- _What you will do_:
Once the images are set aside, output the listing exactly as it stands.

- _Data extract_:
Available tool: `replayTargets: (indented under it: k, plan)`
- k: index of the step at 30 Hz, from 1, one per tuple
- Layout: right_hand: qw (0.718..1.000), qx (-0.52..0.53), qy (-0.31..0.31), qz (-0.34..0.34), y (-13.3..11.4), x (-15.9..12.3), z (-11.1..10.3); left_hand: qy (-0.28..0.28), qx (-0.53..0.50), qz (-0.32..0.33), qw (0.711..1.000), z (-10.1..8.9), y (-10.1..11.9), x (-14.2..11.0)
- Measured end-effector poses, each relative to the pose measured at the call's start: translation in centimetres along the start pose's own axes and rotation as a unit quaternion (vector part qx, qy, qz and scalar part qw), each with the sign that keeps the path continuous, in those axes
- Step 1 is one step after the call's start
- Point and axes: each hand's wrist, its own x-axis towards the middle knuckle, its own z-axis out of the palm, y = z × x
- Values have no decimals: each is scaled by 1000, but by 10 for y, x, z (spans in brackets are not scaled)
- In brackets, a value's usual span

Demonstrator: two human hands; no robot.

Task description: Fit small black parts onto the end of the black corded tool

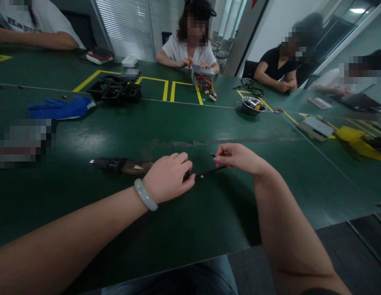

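Observation:
A long, black-and-brown cylindrical tool [119,165] with a shiny metal tip lies on the green table, its tip toward the left. My left hand [168,176], a pale bangle at its wrist, is closed over the tool's rear end, which the fingers mostly hide. From there a thin black cord [210,171] runs right, with a small light spot on it near my left fingertips. My right hand [235,157] pinches this cord between thumb and fingers, just above the table. A short cord end with a bright tip sticks out left of the right fingers.
Left on the table are a blue glove [60,108] and black trays [113,91]. Farther back stand a metal box with coloured wires [204,78] and a metal bowl [253,105] of small parts. A yellow item [359,141] lies at right. Several people sit across the table.

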Motion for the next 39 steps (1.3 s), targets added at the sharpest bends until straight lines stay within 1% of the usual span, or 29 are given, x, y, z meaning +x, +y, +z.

- _Exercise output_:
Available tool: `replayTargets: (indented under it: k, plan)`
- k: index of the step at 30 Hz, from 1, one per tuple
- Layout: right_hand: qw (0.718..1.000), qx (-0.52..0.53), qy (-0.31..0.31), qz (-0.34..0.34), y (-13.3..11.4), x (-15.9..12.3), z (-11.1..10.3); left_hand: qy (-0.28..0.28), qx (-0.53..0.50), qz (-0.32..0.33), qw (0.711..1.000), z (-10.1..8.9), y (-10.1..11.9), x (-14.2..11.0)
- Measured end-effector poses, each relative to the pose measured at the call's start: translation in centimetres along the start pose's own axes and rotation as a unit quaternion (vector part qx, qy, qz and scalar part qw), each with the sign that keeps the path continuous, in those axes
- Step 1 is one step after the call's start
- Point and axes: each hand's wrist, its own x-axis towards the middle knuckle, its own z-axis out of the palm, y = z × x
- Values have no decimals: each is scaled by 1000, but by 10 for y, x, z (spans in brackets are not scaled)
- In brackets, a value's usual span

Demonstrator: two human hands; no robot.

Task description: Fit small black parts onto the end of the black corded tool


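Observation:
A long, black-and-brown cylindrical tool [119,165] with a shiny metal tip lies on the green table, its tip toward the left. My left hand [168,176], a pale bangle at its wrist, is closed over the tool's rear end, which the fingers mostly hide. From there a thin black cord [210,171] runs right, with a small light spot on it near my left fingertips. My right hand [235,157] pinches this cord between thumb and fingers, just above the table. A short cord end with a bright tip sticks out left of the right fingers.
Left on the table are a blue glove [60,108] and black trays [113,91]. Farther back stand a metal box with coloured wires [204,78] and a metal bowl [253,105] of small parts. A yellow item [359,141] lies at right. Several people sit across the table.
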
Motion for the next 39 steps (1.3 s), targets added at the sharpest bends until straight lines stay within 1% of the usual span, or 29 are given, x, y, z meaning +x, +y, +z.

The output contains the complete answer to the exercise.